3D bioprinted blood vessel grown by Texas A&M engineers

A newly developed blood vessel model can mimic the states of health and disease, paving the way for cardiovascular drug advancements.

Blood vessel with flowing blood cells

A team at the Texas A&M University, US, have designed a three-dimensional (3D) bioprinted model of a blood vessel that mimics its state of health and disease and could lead to possible cardiovascular drug advancements with better precision.

Cardiovascular drug advancements have slowed over the past 20 years due to the lack of efficiency in converting possible treatments into approved methods. Specifically, the decline in development has been linked to the discrepancy between studies that take place outside the body compared to inside. 

The team’s research aims to remodel current methodologies to minimise this gap and improve the translatability of these techniques by directing 3D bioprinting toward vascular medicine. Bioprinting in 3D involves the production unique, tissue-shaped constructs in a layer-by-layer fashion with embedded cells, making the arrangement more likely to mirror the native, multicellular makeup of vascular structures.

A range of hydrogel bioinks was introduced to design these structures. However, there is a limitation in available bioinks that can mimic the vascular composition of native tissues. Current bioinks lack high printability and are unable to deposit a high density of living cells into complex 3D architectures, making them less effective.

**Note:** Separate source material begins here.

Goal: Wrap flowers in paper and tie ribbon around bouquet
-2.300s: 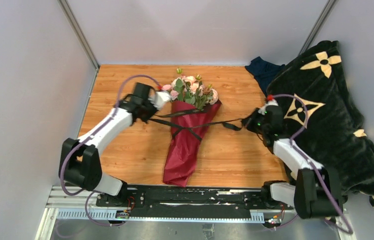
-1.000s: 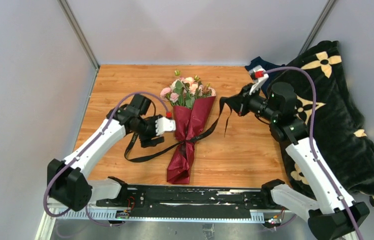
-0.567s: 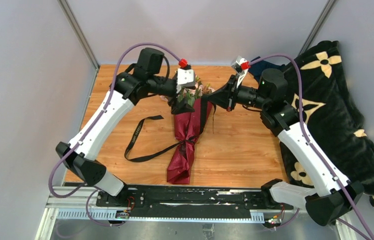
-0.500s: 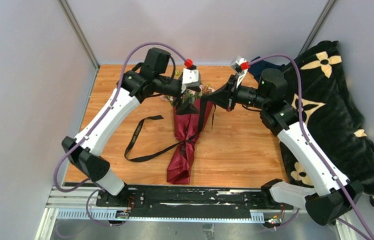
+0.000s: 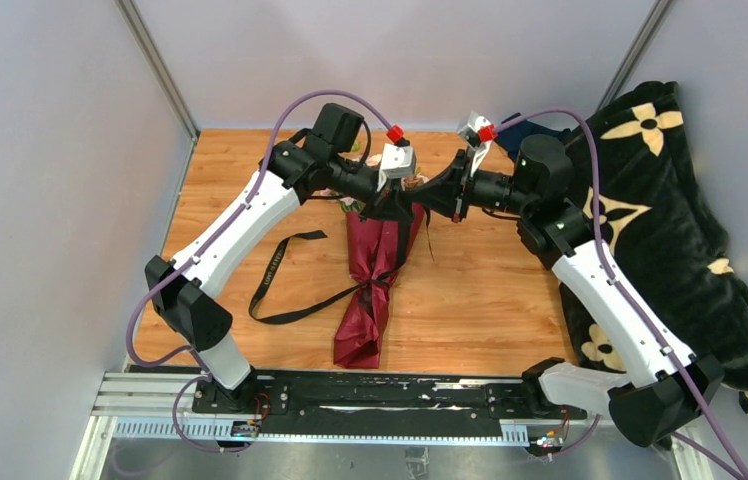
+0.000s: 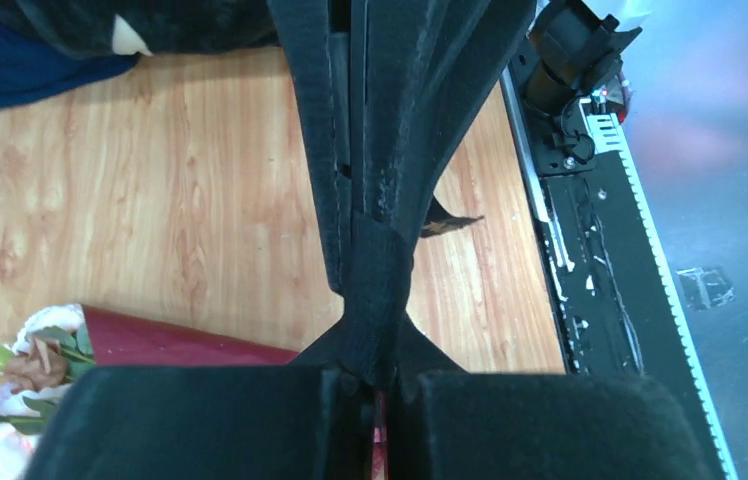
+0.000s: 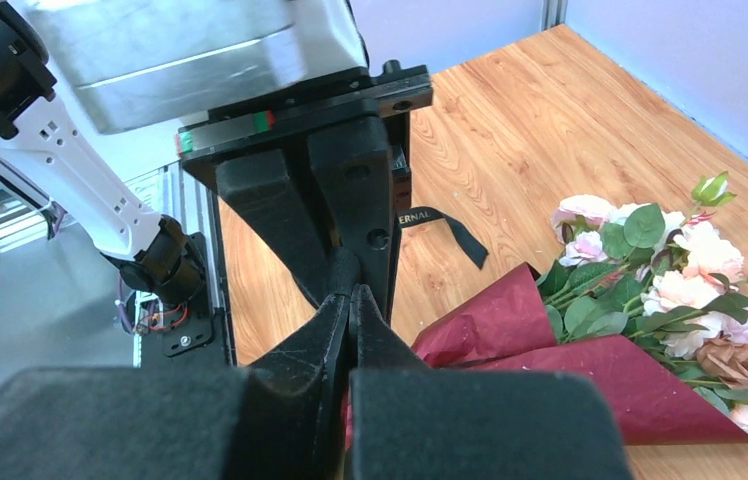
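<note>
Wooden bench [image 5: 490, 300] enclosed by pale grey walls [image 5: 50, 200], with a black blanket bearing cream flower motifs [image 5: 670, 230] heaped along its right side and a navy cloth [image 6: 10, 65] in the far right corner. The bouquet [image 5: 375, 270] lies at the middle of the bench. Its dark red paper [image 5: 365, 300] forms a cone whose point faces the near edge, and the pink and cream flowers [image 7: 670, 270] with green leaves face the far wall. The black ribbon [image 5: 275, 275] is knotted around the narrow waist of the cone. One lettered end loops out flat over the bench to the left of the bouquet, and the other rises from the knot to the point above the flower end where the two arms meet. The left tool [image 6: 380, 380] reaches in from the left and the right tool [image 7: 348, 300] from the right, so that they stand tip to tip above the open mouth of the cone. In both wrist views each tool's fingers are pressed together with a thin black strip of ribbon pinched between them. The raised end of the ribbon is thus gripped by both tools at once, just apart from each other along its length. The bouquet rests on the bench, touched only by the ribbon tied around it.
</note>
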Robot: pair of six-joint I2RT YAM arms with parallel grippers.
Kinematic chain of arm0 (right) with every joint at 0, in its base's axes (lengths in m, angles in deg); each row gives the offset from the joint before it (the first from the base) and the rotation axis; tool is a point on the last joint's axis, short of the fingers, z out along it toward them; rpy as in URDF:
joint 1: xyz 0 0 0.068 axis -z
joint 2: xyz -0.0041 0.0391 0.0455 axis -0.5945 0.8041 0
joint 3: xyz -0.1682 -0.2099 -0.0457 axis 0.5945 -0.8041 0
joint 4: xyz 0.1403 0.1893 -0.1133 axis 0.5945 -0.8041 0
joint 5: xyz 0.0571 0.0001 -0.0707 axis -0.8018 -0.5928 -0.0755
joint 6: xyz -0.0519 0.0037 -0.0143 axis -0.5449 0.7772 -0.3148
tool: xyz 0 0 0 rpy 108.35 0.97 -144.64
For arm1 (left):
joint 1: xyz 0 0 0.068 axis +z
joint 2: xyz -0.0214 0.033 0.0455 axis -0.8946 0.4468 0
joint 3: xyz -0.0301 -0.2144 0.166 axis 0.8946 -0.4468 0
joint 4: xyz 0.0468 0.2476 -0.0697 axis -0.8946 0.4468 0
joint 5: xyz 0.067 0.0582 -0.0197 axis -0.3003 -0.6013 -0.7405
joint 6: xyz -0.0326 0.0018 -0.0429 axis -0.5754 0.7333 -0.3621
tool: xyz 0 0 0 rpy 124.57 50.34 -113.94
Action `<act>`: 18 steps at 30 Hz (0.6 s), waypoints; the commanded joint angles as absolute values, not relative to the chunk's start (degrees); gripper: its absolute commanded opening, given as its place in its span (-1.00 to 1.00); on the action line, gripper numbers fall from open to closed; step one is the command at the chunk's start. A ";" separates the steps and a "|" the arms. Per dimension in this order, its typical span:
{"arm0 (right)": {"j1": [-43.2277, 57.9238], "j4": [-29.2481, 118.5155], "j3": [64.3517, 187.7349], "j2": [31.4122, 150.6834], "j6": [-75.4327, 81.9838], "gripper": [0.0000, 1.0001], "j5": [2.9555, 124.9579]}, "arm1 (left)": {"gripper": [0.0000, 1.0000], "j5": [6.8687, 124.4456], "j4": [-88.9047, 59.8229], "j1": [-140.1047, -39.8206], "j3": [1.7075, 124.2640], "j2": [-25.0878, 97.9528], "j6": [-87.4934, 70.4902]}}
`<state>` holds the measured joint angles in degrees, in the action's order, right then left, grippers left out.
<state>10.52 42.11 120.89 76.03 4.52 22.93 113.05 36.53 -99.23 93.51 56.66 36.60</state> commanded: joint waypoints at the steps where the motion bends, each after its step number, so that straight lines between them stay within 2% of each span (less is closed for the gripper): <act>1: 12.44 43.25 121.43 74.90 3.58 -0.97 22.02 | -1.00 113.10 36.52 -99.50 94.87 55.20 34.98; 2: 13.07 42.45 120.90 74.27 3.40 -0.87 23.21 | -1.00 111.04 36.52 -99.50 95.18 55.09 34.39; 3: 13.89 41.45 120.13 73.35 3.06 -0.43 25.02 | -1.00 109.17 36.53 -99.50 95.72 55.07 33.16; 4: 14.80 40.06 118.94 72.29 2.41 -0.12 27.54 | -1.00 106.89 36.38 -99.50 96.23 55.15 32.29; 6: 15.71 36.90 113.15 69.03 -0.34 0.22 37.55 | -1.00 102.54 34.70 -99.49 96.44 54.88 28.97; 9: 15.65 38.04 104.75 66.19 -0.30 0.23 38.82 | -1.00 101.14 32.77 -99.42 95.17 53.65 28.14; 13: 11.01 53.78 92.49 64.94 4.50 0.20 30.66 | -1.00 99.09 30.97 -99.41 94.68 53.80 26.09; 18: 2.42 75.82 83.21 67.11 9.15 0.22 43.32 | -1.00 98.26 30.72 -99.41 94.31 54.27 25.27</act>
<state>6.96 54.40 86.94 65.84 4.62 35.19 99.98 32.21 -99.23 94.56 55.31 27.28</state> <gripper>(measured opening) 0.610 0.008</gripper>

To overcome these shortcomings, the team developed a new nanoengineered bioink to print 3D, anatomically accurate, multicellular blood vessels. Their approach offers improved real-time resolution for both macro-structure and tissue-level micro-structure, which currently is not possible with available bioinks.

“A remarkably unique characteristic of this nanoengineered bioink is that regardless of cell density, it demonstrates a high printability and ability to protect encapsulated cells against high shear forces in the bioprinting process,” said Dr Akhilesh Gaharwar who co-led the study with his colleague Dr Abhishek Jain. “Remarkably, 3D bioprinted cells maintain a healthy phenotype and remain viable for nearly one-month post-fabrication.”

Leveraging these unique properties, the nanoengineered bioink is printed into 3D cylindrical blood vessels, consisting of living co-cultures of endothelial cells and vascular smooth muscle cells, which provides researchers the opportunity to model vascular function and disease impact. In the future, the team hope that their vessel can be used to understand vascular disease pathophysiology and assess therapeutics, toxins or other chemicals in preclinical trials.

The study was published in Advanced Healthcare Materials.